With Arnold at one end of the couch and Kay at the other, Dr. Feld gently tries to discover whether this marriage can or should be saved and, if so, how.
Previews can make it appear as though "Hope Springs" is a flat-out comedy when, in fact, it's a drama with small, welcome pops of comedy. It deals with hard questions for couples who share a breakfast table, a house, a family and a life but not in the way they once did or she would like.
"Hope Springs" doesn't go for the easy out, but it does rely on the remarkable, never-fail talents of Ms. Streep and Mr. Jones.
With no accent and no famous persona of Margaret Thatcher or Julia Child to channel, Ms.
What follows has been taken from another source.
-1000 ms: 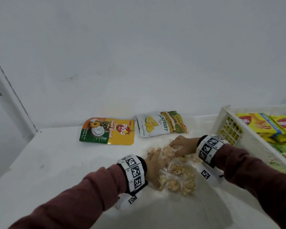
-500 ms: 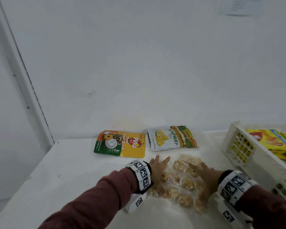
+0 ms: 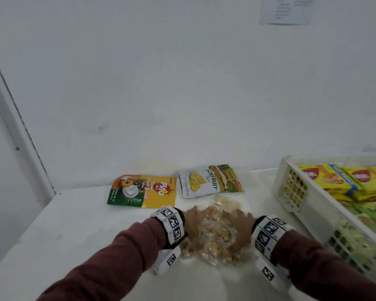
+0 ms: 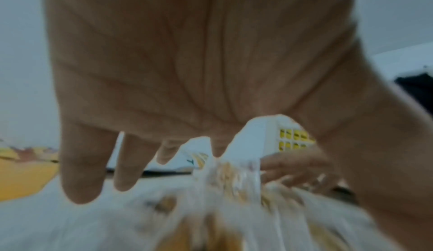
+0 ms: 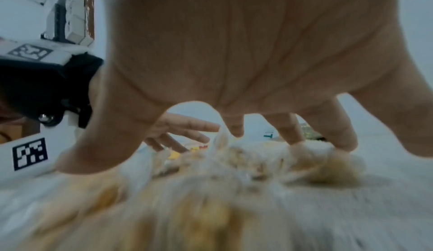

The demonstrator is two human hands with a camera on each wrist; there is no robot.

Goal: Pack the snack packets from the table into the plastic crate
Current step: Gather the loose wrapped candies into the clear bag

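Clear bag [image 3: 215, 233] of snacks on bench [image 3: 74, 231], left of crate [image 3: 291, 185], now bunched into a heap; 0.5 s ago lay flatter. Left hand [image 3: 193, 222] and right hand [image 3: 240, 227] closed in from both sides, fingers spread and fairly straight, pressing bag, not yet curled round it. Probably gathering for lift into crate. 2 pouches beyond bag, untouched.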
Streep is forced to play a regular person who works at women's clothing store Coldwater Creek, just another sign that this film knows its target audience.
Kay is a character forged from small "tells," as when she fusses with the buttons on her sweater when the therapist raises a subject that makes her uncomfortable or she surveys herself in the mirror or snaps the waist of her pantyhose.
Mr. Jones, often huddled in the corner of the counselor's couch, also has nowhere to hide as a partner in an accounting firm and willing prisoner of routine who eats the same breakfast each workday and falls asleep in front of the TV each night.
David Frankel, who guided Ms. Streep to an Oscar nomination for "The Devil Wears Prada," works from a screenplay by TV writer Vanessa Taylor. This is her first feature screenplay and she didn't write the scenes knowing they would be played out by the eventual stars.
Watching these well-known performers as a couple trying to restore intimacy to their marriage may make you uncomfortable, even within the expansive confines of the PG-13 rating. But it asks the natural questions long-married couples might face: Is that all there is at this point? Could or should there be more? What happened to the love and sizzle?
A co-worker of Kay insists, "Marriages don't change." But after getting to know and like Kay and Arnold, you sure hope they can and will.